Who actually reads this stuff anyway?

This morning my inbox had a message from a Swedish-language prayer list. It wasn't very uplighting because it confirmed something I've believed for some time. The headline was depressing "Sex av tio tycker inte om att läsa Bibeln" (literally Six out of ten do not think to read the Bible). Okay so I guess this would be true for those outside of the church or those of other faiths but the really depressing thing is that the newspaper article this message repeated is reporting on church people. You can read the article for yourself here.

The Swedes have three Bible versions to choose from. A 1917 highly formal version after the style of the English KJV, an equivalent of the Living Bible paraphrase and a new translation Bibeln 2000, which came out in time for the Millennium. Now I happen to like the Bibeln 2000 translation. More idiomatic than the 1917 version and closer to the Swedish I learnt. That there's nearly 90 years between them says a whole lot for that 1917 edition though. I also happen to like other projects that the Swedish Bible Society are undertaking. But it seems that Swedish church-goers are not reading the text for themselves.

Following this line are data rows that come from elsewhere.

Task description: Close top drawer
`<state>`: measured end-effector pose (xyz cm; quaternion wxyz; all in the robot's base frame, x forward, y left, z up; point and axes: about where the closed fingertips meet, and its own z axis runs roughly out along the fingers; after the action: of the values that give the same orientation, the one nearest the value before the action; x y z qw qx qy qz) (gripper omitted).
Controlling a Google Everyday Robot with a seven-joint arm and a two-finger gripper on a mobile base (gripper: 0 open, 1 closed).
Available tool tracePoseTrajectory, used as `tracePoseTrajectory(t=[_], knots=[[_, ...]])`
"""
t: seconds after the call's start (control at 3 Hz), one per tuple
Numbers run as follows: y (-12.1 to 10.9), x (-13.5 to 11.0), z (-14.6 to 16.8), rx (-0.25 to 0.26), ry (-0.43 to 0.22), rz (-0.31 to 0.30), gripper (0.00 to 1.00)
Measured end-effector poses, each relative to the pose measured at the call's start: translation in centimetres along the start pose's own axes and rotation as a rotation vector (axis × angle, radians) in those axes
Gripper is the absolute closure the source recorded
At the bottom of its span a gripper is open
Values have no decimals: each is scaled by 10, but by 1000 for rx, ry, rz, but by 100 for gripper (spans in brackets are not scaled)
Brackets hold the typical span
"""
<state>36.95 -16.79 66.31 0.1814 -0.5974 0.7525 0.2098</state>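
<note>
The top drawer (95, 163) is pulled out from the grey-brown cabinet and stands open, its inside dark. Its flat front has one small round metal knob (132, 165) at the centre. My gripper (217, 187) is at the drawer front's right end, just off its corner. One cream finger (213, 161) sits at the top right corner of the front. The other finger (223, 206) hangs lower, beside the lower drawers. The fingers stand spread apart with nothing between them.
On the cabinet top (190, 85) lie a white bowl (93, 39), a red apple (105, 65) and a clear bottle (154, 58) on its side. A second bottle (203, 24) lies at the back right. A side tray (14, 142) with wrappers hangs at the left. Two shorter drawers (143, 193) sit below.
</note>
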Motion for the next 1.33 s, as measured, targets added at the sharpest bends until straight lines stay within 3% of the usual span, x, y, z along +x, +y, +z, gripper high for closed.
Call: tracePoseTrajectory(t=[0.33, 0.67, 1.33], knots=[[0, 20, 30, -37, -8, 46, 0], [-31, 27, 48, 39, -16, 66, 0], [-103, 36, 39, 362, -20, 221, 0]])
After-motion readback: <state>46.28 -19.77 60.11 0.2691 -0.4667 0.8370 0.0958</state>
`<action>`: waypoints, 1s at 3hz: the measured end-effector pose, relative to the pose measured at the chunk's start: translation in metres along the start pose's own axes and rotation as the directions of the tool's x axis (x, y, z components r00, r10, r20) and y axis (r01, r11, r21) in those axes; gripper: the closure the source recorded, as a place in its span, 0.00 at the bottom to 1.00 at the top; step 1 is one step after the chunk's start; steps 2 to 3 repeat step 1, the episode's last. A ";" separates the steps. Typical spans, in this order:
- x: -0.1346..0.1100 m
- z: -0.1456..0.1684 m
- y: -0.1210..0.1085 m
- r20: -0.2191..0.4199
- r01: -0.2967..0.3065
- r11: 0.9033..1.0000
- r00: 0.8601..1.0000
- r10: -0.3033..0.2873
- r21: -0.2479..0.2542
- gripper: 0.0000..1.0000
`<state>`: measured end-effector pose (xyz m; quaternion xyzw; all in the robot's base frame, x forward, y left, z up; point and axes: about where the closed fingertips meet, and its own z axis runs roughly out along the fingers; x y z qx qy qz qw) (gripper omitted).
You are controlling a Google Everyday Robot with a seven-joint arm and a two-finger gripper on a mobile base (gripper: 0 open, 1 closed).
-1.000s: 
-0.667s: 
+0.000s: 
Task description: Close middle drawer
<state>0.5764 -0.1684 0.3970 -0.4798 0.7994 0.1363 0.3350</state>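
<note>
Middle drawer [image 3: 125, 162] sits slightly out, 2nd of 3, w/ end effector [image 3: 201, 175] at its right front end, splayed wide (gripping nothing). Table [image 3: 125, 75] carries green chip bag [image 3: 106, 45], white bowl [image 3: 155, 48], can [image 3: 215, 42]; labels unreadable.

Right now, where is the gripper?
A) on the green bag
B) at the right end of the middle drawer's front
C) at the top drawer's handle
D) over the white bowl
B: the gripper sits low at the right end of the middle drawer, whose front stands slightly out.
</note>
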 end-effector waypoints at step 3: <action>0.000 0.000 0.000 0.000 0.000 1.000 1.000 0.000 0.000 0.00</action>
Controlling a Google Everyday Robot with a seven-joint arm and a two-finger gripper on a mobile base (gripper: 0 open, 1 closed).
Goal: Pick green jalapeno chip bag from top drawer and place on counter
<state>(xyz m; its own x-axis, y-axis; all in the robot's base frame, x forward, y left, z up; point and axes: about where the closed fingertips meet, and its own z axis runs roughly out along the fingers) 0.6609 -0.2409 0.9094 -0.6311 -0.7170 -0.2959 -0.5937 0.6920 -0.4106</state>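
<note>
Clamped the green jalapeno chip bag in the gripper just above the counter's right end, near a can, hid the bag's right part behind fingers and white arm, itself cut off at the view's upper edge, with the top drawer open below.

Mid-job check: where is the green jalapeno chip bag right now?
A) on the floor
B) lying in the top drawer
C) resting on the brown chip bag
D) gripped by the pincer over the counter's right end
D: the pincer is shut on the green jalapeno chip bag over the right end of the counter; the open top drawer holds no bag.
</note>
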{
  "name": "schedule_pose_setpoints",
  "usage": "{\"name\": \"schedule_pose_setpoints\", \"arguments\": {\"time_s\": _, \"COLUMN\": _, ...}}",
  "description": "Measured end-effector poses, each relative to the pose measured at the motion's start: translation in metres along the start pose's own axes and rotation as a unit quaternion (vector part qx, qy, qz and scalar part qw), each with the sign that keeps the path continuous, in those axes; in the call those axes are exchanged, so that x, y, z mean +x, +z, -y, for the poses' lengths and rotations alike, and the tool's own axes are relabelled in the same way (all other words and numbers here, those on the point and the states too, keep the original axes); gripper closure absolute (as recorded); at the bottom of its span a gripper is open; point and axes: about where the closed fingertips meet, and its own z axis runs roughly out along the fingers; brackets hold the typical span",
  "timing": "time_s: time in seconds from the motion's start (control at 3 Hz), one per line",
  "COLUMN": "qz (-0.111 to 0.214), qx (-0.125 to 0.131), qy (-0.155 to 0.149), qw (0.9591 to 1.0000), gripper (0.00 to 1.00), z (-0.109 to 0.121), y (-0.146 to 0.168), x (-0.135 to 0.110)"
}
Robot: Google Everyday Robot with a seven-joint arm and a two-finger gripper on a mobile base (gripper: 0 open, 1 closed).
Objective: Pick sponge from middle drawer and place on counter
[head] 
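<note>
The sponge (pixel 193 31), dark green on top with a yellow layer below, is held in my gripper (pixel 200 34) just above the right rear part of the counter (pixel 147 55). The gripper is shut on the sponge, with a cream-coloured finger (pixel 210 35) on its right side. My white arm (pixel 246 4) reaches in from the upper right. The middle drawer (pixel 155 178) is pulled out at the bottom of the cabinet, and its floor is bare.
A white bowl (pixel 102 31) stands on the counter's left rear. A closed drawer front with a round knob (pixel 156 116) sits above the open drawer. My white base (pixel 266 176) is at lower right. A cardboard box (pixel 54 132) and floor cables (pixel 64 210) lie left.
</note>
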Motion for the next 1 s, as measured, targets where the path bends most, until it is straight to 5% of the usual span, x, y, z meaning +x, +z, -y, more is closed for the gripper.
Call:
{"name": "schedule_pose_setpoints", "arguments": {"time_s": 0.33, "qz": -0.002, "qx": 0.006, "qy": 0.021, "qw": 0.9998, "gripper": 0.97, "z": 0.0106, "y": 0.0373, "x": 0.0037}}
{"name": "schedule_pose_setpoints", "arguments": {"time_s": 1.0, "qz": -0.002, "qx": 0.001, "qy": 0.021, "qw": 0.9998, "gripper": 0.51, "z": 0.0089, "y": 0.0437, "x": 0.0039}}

With friends in Sweden I would love to move there from Britain if only my work wasn't with users of a minority language indigenous to Great Britain. Such a move would not really alter the situation there or here. Occasional postings to the Bible Translation email list have reported similar statistics gathered by Gallup for the US. Bible readership is in decline. The situation in Great Britain probably is the same. Except that unlike the Swedes we in the US and UK have a plethora of translations to look at.

As I write two things went through my mind. One is some verses from the book of the prophet Isaiah 29:11,12:
To you all these visions will be like words in a book that is closed and sealed. You give this book to someone who can read, saying, "Please read this." He answers, "I can't read it. It's sealed." Then you give the book to someone who can't read, saying, "Please read this." He answers, "I can't read." [God's Word translation]
Just so happens that I recently started reading J Alec Motyer's commentary on Isaiah and he says of these two verses:
The double illustration covers those who can but cannot be bothered and those who cannot and do not care. Basic to both is a spirit of unconcern. The one will not exert himself to break the seal and read, nor does the other urge him to do so.
My second thought was a line from a song by my fellow English man Matt Redman "Lord send revival; start with me."

Does this news report mean I'm going to give up wanting Better Bibles? No way. What it does do is to make me even more passionate that the Bibles people have in their hands are the best we can produce. And also to continue reading the Bible myself and simultaneously get out there and urge other people to read the text for themselves.

Let us hope and pray that Isaiah's follow-on words (vv13,14) are not true of this generation.
The Lord says, "These people worship me with their mouths and honor me with their lips. But their hearts are far from me, and their worship of me is based on rules made by humans. That is why I am going to do something completely amazing for these people once again. The wisdom of their wise people will disappear. The intelligence of their intelligent people will be hidden." [God's Word translation]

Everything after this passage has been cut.